Comment by namaria

4 days ago

I really don't get it. I've tested some agents and they can generate boilerplate. It looks quite impressive if you look at the logs, actually seems like an autonomous intelligent agent.

But I can run commands on my local linux box that generate boilerplate in seconds. Why do I need to subscribe to access gpu farms for that? Then the agent gets stuck at some simple bug and goes back and forth saying "yes, I figured out and solved it now" and it keeps changing between two broken states.

The rabid prose, the Fly.io post deriding detractors... To me it seems same hype as usual. Lots of words about it, the first few steps look super impressive, then it gets stuck banging against a wall. If almost all that is said is prognostication and preaching, and we haven't seen teams and organizations racing ahead on top of this new engine of growth... maybe it can't actually carry loads outside of the demo track?

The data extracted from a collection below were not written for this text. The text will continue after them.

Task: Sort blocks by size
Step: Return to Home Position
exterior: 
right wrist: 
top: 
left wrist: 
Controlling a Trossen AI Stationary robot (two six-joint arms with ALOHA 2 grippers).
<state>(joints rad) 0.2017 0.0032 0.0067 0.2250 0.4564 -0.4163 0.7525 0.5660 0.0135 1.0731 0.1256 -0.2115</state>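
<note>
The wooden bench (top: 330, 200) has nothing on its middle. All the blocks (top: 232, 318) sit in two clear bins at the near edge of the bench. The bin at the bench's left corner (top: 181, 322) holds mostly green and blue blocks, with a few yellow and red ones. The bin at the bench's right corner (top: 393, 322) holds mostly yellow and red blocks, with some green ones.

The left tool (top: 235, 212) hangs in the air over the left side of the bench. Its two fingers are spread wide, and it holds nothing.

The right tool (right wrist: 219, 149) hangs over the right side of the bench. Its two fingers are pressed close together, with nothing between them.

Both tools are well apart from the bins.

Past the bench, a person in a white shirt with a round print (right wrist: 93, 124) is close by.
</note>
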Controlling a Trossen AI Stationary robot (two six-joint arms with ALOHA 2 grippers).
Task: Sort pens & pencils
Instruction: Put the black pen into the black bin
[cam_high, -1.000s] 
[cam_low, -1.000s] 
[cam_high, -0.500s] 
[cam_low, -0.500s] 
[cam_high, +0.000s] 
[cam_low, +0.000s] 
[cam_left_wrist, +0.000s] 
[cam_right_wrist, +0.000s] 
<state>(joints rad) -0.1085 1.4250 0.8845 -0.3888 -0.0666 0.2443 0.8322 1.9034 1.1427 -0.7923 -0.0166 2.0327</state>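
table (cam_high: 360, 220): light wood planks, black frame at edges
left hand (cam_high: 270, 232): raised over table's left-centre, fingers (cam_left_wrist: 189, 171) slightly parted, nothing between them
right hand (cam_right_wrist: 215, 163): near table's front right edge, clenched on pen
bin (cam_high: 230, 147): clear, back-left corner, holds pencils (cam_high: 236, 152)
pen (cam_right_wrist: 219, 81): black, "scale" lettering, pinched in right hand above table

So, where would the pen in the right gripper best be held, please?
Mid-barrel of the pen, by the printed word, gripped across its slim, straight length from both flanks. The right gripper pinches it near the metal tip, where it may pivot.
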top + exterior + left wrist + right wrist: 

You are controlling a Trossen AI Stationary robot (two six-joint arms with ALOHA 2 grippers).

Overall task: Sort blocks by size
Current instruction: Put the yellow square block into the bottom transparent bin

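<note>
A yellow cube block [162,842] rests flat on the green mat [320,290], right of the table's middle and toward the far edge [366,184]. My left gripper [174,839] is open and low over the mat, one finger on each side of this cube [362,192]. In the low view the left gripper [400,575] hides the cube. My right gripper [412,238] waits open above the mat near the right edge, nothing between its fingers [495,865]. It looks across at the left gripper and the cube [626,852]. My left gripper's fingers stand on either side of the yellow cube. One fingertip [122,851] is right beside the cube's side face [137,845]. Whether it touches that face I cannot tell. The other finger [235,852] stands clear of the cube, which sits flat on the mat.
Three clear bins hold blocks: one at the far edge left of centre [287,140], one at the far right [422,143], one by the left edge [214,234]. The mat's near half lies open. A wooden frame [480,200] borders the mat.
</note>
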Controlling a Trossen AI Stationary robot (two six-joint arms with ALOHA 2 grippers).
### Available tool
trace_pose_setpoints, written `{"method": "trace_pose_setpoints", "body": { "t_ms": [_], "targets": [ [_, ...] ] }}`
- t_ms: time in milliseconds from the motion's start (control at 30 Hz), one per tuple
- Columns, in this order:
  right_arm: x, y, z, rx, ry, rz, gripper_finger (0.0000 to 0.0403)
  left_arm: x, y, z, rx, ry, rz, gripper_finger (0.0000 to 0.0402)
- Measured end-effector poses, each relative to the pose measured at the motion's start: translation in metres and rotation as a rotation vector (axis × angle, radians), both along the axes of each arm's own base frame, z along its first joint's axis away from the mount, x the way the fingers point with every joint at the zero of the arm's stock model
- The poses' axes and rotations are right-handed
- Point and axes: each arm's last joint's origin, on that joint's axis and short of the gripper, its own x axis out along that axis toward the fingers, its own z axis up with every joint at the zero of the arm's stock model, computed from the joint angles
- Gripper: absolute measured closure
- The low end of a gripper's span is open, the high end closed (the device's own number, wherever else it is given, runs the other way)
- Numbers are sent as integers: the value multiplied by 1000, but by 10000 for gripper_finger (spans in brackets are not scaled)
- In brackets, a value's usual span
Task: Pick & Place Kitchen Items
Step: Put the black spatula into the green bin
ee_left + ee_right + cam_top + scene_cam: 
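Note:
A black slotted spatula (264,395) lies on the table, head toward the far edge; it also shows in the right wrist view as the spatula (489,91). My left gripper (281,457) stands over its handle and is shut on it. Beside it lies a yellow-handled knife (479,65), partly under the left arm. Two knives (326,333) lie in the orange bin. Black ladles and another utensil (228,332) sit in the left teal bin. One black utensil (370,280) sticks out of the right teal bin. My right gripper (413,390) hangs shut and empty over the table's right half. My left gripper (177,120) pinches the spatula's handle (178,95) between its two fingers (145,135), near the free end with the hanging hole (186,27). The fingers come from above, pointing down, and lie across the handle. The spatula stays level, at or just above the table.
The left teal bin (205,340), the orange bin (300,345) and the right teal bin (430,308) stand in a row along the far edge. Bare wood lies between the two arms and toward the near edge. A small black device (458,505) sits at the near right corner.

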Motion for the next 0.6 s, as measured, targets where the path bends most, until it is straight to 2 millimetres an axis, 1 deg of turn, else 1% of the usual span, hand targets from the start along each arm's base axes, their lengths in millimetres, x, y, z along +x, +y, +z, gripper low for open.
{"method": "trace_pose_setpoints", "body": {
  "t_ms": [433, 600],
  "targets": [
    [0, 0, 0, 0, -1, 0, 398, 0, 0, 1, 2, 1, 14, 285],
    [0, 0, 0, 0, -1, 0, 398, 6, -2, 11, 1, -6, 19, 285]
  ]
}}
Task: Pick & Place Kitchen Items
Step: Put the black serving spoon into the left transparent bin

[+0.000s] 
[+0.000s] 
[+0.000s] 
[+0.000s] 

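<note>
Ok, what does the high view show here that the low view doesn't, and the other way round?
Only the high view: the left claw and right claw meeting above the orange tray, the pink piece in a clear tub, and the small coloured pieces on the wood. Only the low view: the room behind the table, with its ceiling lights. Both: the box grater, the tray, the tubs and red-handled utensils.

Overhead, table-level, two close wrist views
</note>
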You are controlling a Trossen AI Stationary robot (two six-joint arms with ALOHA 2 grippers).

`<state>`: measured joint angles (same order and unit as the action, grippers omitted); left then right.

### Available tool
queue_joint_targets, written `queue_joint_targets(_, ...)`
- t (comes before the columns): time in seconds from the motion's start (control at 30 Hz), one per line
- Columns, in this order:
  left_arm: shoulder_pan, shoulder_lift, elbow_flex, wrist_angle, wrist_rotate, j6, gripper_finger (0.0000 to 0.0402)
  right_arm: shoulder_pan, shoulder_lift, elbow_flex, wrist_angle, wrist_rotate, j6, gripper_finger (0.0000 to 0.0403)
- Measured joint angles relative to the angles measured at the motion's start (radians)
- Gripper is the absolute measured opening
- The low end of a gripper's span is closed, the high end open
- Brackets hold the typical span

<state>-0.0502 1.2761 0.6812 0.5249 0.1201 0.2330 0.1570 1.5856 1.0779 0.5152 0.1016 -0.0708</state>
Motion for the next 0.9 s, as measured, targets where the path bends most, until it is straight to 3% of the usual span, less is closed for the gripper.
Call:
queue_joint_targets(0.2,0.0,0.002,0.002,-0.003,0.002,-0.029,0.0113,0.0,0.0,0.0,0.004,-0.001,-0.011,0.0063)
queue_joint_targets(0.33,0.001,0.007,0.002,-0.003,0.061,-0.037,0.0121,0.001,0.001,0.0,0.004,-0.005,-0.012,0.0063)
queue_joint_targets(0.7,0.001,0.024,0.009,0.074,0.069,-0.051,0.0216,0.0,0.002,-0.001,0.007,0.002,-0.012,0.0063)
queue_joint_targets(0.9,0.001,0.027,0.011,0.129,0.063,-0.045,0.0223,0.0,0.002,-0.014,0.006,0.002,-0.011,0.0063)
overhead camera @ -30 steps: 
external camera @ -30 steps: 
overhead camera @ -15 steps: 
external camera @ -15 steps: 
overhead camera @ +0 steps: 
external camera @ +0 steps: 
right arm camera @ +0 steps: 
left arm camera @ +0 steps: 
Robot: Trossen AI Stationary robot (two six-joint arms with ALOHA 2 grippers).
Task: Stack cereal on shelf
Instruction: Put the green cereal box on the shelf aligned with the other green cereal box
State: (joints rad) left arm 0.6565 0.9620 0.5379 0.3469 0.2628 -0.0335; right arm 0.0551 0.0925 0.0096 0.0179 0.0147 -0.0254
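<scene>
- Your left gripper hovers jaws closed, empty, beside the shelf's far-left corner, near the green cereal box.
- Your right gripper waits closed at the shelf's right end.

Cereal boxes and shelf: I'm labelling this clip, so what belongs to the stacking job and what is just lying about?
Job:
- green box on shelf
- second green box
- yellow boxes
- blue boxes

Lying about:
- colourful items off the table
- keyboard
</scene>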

It can be useful. Does it merit 100 billion dollar outlays and datacenter-cum-nuclear-powerplant projects? I hardly think so.

1 comment

namaria

hammyhavoc 14 hours ago

What commands/progs on your local Linux box? Would love to be able to quantify how inaccurate the LLMs are compared to what people already use for their boilerplate stuff.

I've found the agents incredibly hit and miss. Mostly miss. The likes of Claude Code occasionally does something surprising and it actually works (usually there's a public example it's copied wholly when you research the code it gave you, especially for niche stuff), but then the rest of the time you spend hours wrestling it into submission over something you could do in minutes, all whilst it haemorrhages context sporadically. Even tried adding an additional vector database to the likes of Claude Code to try and get around this, but it's honestly a waste of time in my experiences.

Is it "useless"? For me, yes, probably. I can't find any valid use for an LLM so far in terms of creating new things. What's already been done before? Sure. But why an LLM in that case?

The strangest thing I've seen so far is Claude Code wanting a plugin to copy values from a metadata column in WordPress to then read, which is triggered by a watcher every five minutes—instead of just reading the value when relevant. It could not be wrangled into behaving over this and I gave up.

Took me 2 minutes to do the whole thing by hand, and it worked first try (of course—it's PHP—not complicated compared to Verilog and DSP, at which it is spectacularly bad in its output).

It does very odd things in terms of secrets and Cloudflare Workers too.

The solutions it gives are frequently nonsensical, incomplete, mixes syntax from various languages (which sometimes it catches itself on before giving you the artifact), and almost always wholly in how inefficient the pointless steps to a simple task are.

Giving Claude Code tutorials, docs, and repos of code is usually a shitshow too. I asked their customer support for a refund weeks ago and have heard nothing. All hype and no substance.

I can see how someone without much dev experience might be impressed by its output, especially if they're only asking it to do incredibly simplistic stuff, for which there's plenty of examples and public discourse on troubleshooting bad code, but once you get into wanting to do new things, I just don't see how anyone could think this is ever going to be viable.

I mucked around with autonomous infrastructure via Claude Code too, and just found that it did absolutely bizarre things that made no sense in terms of managing containers relative to logs, suggesting configurations et al. Better off with dumb scripts with your env vars, secrets et al.